The History of The Hip Joint Replacements Ensemble


The story of ensemble begins with the primordial event that physicists have taken to calling "The Big Bang." The ensemble had been assembling itself out of the matter of the universe for the past fourteen billion years. Every molecule of every person in the ensemble, whether real or imaginary, is star-stuff. This means there is a connection between the musician and the celestial music, the music of the spheres and the music of squirrels, badgers, marmosets and weasels. We are deeply committed, since 1972, and it's likely that we'll never ever get much past supervised visits with our families.

Seriously, though, the "conceptual focus" of the group goes back to around 1964, when I graduated from high school. I'd gotten interested in jazz music, which got me interested in learning to play jazz music, which got me lessons and a tenor saxophone.

There was a lot of good jazz music in Dayton, Ohio back then.
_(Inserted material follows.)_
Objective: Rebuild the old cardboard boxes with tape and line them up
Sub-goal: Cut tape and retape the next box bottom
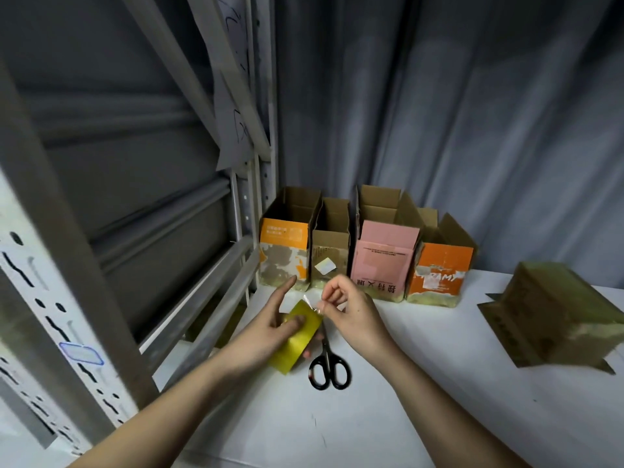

Ace Davis bought a building & created a place where "the cats" could come and stretch out. It was a great learning Bill Davis & alto sax at Ace Davis' Jazz Lab ca 1965experience. I got to play my tenor with George McPherson, who played piano. There was Bill Davis, who one night handed me his alto and took my tenor to play some blues. And there were lots of kids my age who played and enjoyed jazz music. Rick Alexander, Gene O'Neil and Mike Schorr, among others, played drums, Greg Christie did a couple gigs on guitar, Phil Cool played piano & Dave Harlow sat in now and then on trumpet. Most of us were wet-behind-the-ears high school kids & first year college students. We played a couple home-spun jazz festivals at Wright State University, in Dayton, Ohio & then we just went off in different directions. It was the 60s, after all.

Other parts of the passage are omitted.